• Hey, guest user. Hope you're enjoying NeoGAF! Have you considered registering for an account? Come join us and add your take to the daily discourse.

Driving while brown: NYC hijacking hundreds of cars driven by innocent motorists

Status
Not open for further replies.
Kareeal Akins still gets chills thinking about the long, frigid walk home that he and his then-pregnant wife were forced to make this past winter after the city seized his car.

At about 9 p.m. on Jan. 24, he drove his white 2002 Honda Accord from his Sheepshead Bay apartment to the corner of Church Avenue and Ocean Parkway in Kensington to pick up his wife, Natalie, from her friend’s home.

He remembers pulling up to the intersection, his wife getting into his car and then a vehicle behind them flashing its sirens.

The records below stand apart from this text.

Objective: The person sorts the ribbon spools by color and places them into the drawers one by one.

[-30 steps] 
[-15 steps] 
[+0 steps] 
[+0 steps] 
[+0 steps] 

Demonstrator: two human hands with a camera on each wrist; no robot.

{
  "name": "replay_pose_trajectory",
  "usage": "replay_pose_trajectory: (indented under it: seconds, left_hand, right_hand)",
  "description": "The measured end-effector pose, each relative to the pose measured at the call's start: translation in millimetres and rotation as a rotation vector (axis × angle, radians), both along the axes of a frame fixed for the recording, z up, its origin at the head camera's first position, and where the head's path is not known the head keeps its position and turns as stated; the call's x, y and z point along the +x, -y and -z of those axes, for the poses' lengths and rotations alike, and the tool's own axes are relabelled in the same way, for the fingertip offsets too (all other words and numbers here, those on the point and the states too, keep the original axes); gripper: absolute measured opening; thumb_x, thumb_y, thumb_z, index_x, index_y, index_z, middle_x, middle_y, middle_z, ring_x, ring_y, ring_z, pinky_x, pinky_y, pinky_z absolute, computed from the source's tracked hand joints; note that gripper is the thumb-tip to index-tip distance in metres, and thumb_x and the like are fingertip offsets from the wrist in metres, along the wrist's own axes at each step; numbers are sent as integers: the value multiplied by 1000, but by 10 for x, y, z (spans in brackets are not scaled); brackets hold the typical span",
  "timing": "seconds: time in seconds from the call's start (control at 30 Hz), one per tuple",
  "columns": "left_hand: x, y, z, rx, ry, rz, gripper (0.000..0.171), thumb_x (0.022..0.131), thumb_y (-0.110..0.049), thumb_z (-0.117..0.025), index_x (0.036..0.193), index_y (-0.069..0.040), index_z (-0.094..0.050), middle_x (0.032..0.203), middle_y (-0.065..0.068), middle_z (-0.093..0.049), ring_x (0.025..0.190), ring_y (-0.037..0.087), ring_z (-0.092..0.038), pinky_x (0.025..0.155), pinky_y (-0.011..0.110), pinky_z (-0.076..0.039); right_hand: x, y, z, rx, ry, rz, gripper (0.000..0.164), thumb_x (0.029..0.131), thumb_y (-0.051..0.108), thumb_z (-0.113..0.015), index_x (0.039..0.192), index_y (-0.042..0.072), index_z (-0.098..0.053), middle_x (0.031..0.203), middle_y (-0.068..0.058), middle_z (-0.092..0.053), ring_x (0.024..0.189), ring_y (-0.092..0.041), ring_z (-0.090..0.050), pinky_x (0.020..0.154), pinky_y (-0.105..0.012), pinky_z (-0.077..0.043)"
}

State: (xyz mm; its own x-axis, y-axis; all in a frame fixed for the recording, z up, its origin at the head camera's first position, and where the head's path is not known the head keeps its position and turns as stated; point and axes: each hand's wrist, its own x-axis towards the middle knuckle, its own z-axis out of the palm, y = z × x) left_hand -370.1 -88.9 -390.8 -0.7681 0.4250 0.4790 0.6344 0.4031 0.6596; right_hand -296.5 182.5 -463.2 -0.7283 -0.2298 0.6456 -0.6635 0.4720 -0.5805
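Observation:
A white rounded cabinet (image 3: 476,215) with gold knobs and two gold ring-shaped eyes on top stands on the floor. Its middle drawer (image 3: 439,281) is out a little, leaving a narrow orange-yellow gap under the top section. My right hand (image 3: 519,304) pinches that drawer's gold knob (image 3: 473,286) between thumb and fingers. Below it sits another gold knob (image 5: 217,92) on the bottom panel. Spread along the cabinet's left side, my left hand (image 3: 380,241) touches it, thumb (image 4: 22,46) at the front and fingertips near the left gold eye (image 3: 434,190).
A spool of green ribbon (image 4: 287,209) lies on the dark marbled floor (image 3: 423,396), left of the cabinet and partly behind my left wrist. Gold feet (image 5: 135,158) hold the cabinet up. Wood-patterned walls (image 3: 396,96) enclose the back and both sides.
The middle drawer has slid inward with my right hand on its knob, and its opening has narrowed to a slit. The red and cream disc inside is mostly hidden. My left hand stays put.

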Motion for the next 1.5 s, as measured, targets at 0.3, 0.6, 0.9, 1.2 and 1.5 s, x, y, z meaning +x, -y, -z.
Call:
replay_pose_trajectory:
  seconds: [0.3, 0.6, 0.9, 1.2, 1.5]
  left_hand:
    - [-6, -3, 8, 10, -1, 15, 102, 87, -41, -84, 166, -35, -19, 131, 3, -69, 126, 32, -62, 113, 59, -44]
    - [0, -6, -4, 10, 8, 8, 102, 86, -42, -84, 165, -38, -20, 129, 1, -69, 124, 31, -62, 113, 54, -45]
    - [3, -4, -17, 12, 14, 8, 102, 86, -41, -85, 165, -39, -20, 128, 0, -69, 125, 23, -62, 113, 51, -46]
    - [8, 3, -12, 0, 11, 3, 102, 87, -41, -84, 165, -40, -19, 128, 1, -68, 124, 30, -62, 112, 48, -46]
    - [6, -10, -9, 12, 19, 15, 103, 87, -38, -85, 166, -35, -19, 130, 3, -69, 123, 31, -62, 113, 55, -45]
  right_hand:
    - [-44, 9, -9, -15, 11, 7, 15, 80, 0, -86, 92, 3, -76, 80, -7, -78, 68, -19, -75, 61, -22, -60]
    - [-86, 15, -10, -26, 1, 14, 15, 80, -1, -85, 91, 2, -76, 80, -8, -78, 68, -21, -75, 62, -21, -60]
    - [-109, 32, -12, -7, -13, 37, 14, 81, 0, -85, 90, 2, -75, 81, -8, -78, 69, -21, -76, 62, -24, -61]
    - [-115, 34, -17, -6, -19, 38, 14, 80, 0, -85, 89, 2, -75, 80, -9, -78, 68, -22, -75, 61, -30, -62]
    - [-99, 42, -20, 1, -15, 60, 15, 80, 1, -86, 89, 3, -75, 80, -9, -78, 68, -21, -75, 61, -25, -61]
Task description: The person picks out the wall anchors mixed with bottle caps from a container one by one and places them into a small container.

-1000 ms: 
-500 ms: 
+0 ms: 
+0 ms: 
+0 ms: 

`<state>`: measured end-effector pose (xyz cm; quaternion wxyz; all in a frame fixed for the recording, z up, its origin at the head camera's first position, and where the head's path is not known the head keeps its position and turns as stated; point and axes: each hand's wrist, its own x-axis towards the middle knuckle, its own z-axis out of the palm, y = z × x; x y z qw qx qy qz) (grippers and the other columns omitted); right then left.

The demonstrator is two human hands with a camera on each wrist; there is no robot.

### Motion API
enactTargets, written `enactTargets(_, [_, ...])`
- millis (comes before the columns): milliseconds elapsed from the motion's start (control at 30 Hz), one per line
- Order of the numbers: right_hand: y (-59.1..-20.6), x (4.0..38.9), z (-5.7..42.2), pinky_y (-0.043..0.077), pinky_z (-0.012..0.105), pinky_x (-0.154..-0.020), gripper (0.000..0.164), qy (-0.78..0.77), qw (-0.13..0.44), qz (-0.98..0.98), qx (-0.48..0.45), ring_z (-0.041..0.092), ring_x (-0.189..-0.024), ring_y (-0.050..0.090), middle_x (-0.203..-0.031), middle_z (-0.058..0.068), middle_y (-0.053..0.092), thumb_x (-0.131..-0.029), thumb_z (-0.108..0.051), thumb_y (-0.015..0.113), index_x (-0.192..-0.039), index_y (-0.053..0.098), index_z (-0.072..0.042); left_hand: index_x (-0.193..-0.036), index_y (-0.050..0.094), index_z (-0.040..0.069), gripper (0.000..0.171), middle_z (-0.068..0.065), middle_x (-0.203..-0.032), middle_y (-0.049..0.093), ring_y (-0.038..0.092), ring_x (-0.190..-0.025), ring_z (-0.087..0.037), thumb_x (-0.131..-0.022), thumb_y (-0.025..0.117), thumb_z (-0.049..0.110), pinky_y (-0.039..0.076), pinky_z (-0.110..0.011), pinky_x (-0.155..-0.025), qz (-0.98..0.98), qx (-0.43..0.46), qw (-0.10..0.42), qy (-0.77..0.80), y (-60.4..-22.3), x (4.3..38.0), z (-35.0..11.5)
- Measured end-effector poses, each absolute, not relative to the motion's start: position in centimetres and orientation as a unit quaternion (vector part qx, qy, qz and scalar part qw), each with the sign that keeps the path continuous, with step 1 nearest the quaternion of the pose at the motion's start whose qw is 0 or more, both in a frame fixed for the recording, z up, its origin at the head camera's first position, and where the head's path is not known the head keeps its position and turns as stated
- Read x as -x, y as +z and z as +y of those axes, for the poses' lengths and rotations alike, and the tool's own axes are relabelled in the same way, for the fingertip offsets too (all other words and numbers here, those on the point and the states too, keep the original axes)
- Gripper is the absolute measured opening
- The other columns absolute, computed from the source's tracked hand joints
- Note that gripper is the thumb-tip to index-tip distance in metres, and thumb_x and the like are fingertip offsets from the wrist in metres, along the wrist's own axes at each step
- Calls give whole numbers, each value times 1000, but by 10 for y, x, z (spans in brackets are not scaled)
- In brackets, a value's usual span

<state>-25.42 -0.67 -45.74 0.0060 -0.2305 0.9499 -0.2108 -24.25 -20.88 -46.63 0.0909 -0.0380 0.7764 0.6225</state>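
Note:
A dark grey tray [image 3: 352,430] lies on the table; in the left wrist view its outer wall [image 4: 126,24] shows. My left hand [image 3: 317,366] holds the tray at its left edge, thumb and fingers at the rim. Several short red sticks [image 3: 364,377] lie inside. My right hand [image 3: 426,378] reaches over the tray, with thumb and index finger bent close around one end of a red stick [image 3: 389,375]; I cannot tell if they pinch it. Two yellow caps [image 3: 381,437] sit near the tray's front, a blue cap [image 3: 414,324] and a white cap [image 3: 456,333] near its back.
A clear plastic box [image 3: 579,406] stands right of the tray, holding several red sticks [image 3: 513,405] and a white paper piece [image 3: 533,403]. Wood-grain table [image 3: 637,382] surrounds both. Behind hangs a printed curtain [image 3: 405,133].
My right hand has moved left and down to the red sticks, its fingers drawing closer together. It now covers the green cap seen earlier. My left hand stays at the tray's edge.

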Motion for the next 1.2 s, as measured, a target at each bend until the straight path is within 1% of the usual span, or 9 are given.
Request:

It wasn’t police officers stopping them. It was two Taxi and Limousine Commission inspectors, enforcement agents tasked with policing livery cars and yellow taxis to protect New Yorkers from dangerous and uninsured illegal cabbies.

What many New Yorkers don’t know is TLC inspectors also have the power to seize a vehicle they suspect of operating as an illegal cab.

The inspectors separated Kareeal and Natalie. They accused him of being an unlicensed hack. They asked Natalie whether she was a paying passenger and, if not, to prove how she knew him.

“She told them my name, address, Social Security number,” Kareeal, a Barclays Center security guard, recalled. “They didn’t want to hear it. They still took the vehicle.”

The inspectors seized Kareeal’s car and issued him a summons for being an unlicensed cabbie. Stranded, the Akins made the hour-and-a-half walk back to Sheepshead Bay as temperatures hovered in the low teens.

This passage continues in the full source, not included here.